__Task data__.
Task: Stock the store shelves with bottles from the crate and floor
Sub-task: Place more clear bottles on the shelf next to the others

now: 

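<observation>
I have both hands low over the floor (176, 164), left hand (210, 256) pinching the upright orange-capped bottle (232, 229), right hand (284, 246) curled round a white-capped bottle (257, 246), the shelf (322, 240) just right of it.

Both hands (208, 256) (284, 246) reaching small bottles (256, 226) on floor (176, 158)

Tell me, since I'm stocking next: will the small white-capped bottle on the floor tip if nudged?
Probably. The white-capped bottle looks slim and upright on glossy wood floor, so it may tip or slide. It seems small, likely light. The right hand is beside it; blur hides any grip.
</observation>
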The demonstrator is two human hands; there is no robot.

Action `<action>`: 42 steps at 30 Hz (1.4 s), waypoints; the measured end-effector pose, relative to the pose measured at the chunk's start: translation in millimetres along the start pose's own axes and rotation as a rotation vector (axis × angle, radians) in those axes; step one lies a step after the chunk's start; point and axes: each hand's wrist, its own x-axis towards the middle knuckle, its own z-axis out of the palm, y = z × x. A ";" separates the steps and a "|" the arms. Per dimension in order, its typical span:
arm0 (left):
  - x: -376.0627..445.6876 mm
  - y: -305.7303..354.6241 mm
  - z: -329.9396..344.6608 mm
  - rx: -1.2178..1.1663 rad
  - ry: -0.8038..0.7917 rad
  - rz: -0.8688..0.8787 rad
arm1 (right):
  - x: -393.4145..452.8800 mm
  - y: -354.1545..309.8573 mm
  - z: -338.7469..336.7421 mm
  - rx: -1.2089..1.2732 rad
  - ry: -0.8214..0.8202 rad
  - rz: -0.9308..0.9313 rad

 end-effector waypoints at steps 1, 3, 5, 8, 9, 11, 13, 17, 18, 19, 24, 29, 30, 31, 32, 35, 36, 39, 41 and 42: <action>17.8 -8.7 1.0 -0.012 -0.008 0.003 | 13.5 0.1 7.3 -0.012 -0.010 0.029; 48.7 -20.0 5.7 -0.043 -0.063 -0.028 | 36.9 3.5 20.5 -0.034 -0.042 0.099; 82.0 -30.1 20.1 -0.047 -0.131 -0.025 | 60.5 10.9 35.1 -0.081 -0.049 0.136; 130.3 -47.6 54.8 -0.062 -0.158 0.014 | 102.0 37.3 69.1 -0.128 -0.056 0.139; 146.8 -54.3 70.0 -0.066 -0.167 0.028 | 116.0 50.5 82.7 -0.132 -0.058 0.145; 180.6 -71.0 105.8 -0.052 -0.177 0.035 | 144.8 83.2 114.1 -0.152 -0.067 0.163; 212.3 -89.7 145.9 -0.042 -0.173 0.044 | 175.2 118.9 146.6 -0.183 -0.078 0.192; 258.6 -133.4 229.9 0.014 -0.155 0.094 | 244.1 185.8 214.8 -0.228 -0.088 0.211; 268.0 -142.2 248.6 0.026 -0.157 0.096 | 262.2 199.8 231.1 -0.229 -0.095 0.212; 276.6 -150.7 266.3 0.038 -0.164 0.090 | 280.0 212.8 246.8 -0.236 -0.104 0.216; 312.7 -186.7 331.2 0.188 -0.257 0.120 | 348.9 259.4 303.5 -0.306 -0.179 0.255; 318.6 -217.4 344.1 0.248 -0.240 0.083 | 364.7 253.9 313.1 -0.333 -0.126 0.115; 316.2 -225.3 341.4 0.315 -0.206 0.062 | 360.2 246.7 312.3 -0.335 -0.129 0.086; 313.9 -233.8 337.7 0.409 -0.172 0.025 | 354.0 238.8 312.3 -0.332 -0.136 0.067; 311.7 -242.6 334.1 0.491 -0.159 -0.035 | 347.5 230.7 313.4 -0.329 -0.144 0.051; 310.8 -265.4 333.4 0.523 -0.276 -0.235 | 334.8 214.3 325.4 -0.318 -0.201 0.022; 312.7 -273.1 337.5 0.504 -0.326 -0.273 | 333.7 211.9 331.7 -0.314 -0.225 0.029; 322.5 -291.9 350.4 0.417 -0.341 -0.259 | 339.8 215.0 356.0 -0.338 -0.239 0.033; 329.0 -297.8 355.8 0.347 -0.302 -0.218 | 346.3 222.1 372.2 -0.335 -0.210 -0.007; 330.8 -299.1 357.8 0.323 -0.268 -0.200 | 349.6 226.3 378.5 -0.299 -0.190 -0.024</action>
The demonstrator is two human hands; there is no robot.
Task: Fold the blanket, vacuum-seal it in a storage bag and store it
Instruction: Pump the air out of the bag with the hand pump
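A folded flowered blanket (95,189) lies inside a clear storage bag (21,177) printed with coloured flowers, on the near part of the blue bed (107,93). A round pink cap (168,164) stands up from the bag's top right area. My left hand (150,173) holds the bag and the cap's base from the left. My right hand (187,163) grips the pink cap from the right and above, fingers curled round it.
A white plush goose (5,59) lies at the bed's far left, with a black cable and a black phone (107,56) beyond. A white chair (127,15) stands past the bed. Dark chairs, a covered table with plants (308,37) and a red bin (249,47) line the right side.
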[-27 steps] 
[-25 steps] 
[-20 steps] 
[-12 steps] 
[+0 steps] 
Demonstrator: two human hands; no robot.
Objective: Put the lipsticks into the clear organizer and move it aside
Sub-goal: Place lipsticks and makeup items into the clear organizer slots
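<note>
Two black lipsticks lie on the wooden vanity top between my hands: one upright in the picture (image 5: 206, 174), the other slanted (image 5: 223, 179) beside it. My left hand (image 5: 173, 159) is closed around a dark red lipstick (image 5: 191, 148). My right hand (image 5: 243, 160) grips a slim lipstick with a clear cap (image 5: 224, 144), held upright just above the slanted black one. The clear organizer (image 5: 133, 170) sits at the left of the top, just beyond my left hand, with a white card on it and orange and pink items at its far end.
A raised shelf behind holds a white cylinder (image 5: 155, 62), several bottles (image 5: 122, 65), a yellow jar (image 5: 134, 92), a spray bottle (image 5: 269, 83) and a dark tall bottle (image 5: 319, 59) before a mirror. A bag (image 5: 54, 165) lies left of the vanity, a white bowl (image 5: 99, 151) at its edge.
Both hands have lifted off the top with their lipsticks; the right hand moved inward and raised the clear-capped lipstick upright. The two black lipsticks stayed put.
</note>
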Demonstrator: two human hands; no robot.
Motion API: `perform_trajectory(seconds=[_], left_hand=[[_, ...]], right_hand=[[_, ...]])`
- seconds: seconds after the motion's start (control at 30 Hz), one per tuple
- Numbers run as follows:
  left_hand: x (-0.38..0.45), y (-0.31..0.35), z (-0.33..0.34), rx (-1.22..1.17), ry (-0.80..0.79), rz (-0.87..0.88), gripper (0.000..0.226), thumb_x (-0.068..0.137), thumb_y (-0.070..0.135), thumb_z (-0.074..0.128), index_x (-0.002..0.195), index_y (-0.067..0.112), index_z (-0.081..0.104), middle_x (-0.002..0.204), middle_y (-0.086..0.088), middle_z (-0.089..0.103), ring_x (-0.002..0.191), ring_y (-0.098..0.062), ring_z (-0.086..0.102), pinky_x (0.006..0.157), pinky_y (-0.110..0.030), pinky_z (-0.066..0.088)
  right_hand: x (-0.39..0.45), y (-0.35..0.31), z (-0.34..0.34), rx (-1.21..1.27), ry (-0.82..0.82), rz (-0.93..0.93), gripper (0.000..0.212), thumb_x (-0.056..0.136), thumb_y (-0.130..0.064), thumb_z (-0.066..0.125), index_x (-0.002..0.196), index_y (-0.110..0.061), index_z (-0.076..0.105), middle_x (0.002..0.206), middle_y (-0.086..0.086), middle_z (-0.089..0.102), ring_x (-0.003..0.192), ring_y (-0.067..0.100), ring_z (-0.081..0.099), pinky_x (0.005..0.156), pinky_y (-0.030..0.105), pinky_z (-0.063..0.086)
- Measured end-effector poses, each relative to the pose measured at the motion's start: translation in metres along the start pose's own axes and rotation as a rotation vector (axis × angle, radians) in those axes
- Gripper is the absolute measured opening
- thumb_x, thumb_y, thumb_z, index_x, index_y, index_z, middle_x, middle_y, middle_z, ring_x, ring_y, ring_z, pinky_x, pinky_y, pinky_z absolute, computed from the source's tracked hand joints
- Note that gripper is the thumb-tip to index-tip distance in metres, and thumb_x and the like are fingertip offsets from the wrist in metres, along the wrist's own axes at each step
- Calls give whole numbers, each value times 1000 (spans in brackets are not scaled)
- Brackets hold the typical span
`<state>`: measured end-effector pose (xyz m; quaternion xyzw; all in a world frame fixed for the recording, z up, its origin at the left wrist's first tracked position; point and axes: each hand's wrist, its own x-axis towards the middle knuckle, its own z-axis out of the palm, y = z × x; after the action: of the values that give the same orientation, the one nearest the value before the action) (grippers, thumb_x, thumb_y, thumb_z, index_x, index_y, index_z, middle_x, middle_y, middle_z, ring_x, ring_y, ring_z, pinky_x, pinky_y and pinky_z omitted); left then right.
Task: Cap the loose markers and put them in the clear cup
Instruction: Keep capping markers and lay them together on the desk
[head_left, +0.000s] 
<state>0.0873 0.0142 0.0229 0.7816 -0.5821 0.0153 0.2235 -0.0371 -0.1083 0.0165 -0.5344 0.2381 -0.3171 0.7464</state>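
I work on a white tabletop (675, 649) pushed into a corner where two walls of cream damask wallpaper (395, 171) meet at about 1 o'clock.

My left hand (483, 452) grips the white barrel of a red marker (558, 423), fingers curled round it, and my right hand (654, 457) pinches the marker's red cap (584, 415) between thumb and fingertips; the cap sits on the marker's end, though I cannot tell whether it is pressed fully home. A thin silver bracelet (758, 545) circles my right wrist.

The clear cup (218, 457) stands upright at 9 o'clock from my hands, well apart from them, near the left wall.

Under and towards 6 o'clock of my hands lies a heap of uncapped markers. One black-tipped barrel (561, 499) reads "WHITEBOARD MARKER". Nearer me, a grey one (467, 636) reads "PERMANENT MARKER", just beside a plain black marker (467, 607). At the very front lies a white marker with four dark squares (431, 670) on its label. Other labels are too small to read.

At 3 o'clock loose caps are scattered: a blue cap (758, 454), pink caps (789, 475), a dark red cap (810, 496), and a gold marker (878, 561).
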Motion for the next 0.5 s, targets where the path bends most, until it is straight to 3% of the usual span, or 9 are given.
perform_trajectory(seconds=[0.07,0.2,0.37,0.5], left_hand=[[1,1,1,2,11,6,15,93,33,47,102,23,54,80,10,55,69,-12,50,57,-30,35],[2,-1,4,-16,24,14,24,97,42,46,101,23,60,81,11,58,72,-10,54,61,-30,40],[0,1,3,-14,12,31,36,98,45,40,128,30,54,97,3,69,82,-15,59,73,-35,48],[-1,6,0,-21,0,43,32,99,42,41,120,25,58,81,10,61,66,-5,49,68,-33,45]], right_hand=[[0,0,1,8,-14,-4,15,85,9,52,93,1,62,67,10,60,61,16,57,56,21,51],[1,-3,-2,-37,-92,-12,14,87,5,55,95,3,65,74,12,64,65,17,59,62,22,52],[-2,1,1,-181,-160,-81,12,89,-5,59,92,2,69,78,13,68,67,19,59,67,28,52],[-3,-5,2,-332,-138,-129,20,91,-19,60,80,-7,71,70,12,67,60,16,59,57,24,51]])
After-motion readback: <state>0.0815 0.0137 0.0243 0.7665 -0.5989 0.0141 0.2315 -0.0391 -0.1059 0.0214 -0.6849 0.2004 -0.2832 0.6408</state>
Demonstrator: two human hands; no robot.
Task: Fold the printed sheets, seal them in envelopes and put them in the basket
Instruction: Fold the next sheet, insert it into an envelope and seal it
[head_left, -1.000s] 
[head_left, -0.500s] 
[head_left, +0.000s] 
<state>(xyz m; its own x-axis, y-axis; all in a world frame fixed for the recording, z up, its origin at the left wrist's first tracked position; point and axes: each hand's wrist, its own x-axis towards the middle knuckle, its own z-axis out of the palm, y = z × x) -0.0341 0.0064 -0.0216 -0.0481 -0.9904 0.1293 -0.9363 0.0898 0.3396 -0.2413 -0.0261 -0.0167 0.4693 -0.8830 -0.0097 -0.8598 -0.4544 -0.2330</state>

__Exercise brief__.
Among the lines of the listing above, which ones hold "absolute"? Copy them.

__Solution below__.
- Gripper is the absolute measured opening
- thumb_x, thumb_y, thumb_z, index_x, index_y, index_z, middle_x, middle_y, middle_z, ring_x, ring_y, ring_z, pinky_x, pinky_y, pinky_z absolute, computed from the source's tracked hand joints

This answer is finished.